What do BI analysts and big data professionals need to consider when choosing an ETL tool?
With all the software options on the cloud computing market, which data warehouse tools are users most satisfied with?
At IT Central Station, many users have written cloud data warehouse reviews that address these questions, as well as other prevalent topics among IT users currently engaged in BI analytics, data mining, and cloud-based data at large.
Amazon Redshift
“Our single source of truth for the organization”
Nir Wasserman, BI Manager at a tech vendor with 201-500 employees, writes about the value of a “unified and organized database” -- which Amazon Redshift provides him with;
“Since we have lots of data sources and high volumes, we needed a unified and organized DB that can handle these amounts and will be our one single source of truth for the organization. Therefore, Redshift is the best solution.”

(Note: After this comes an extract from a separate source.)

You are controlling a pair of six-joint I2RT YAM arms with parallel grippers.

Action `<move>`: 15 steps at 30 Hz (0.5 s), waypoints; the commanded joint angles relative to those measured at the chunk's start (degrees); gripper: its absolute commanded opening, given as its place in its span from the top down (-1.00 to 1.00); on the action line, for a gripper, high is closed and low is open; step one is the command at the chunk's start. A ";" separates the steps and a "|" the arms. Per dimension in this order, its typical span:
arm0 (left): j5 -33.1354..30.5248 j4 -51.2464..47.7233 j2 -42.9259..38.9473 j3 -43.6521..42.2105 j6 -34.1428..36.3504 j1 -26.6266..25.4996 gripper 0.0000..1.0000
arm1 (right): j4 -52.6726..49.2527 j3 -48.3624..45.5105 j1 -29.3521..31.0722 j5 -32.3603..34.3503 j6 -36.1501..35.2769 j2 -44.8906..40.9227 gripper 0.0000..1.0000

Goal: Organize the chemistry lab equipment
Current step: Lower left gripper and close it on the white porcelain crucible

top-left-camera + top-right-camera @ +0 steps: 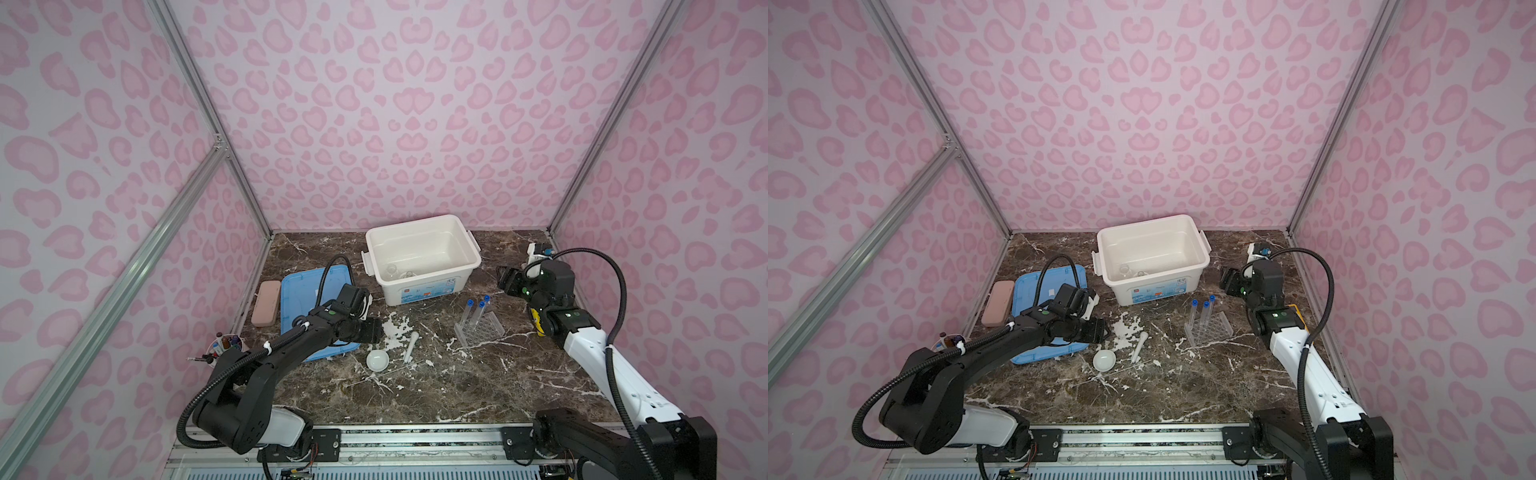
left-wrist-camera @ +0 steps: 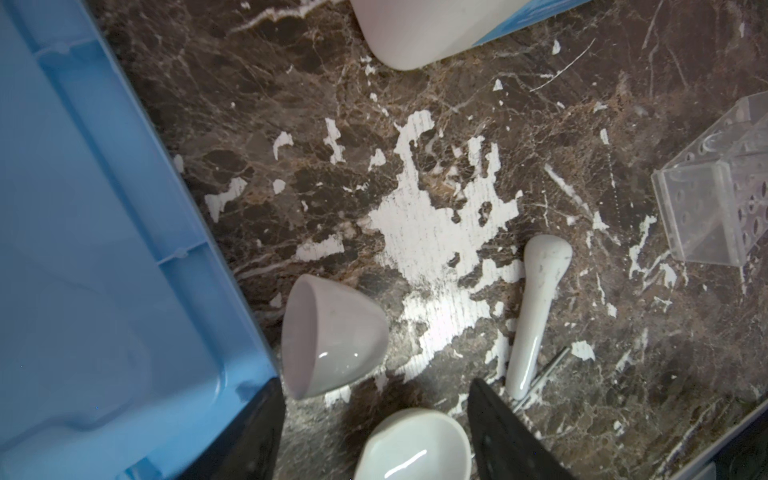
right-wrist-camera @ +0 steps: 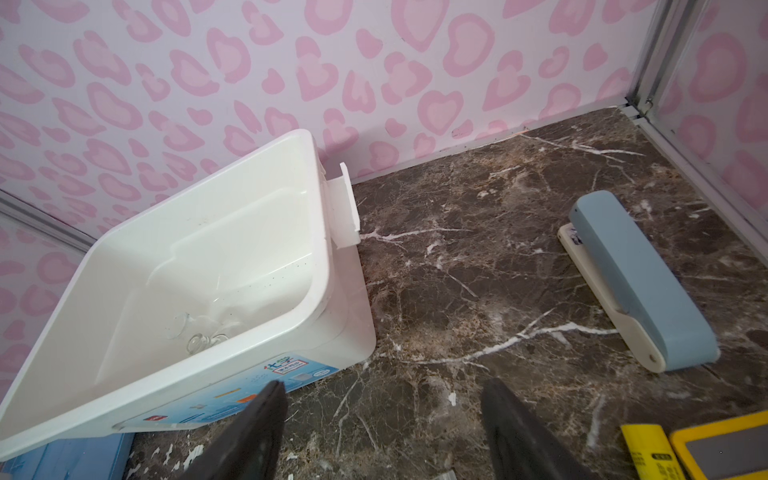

Petabyte-scale Data Warehouse
Aju Mathew, Director at a tech company with 1,001-5,000 employees, shares a customer success story that demonstrates the storage capabilities of AWS Redshift:
“One of our existing customers stores more than 500 terabytes of data in an AWS Redshift database and the warehouse performance was good.
We want to highlight that even if the warehouse size increases to petabytes, Redshift would still work fine, and there wouldn’t be any performance issues and would cost less also.”
Query compilation time
Gregor Ratajc, Full Stack Engineer at a tech services company with 11-50 employees, points out the need for Amazon Redshift to improve their query compilation capabilities:
“Query compilation time needs a lot of improvement for cases where you are generating queries dynamically. Also, it would help tremendously to have some more user-friendly, query optimization helper tools.”
JSON format support
Wasserman also discusses Amazon Redshift’s support for JSON format, explaining that “you can copy JSON to the column and have it analyzed using simple functions.” He also attributes the cloud computing tool’s value to “the parallel off/on where you can choose if you want it to unload to split files or into one file.”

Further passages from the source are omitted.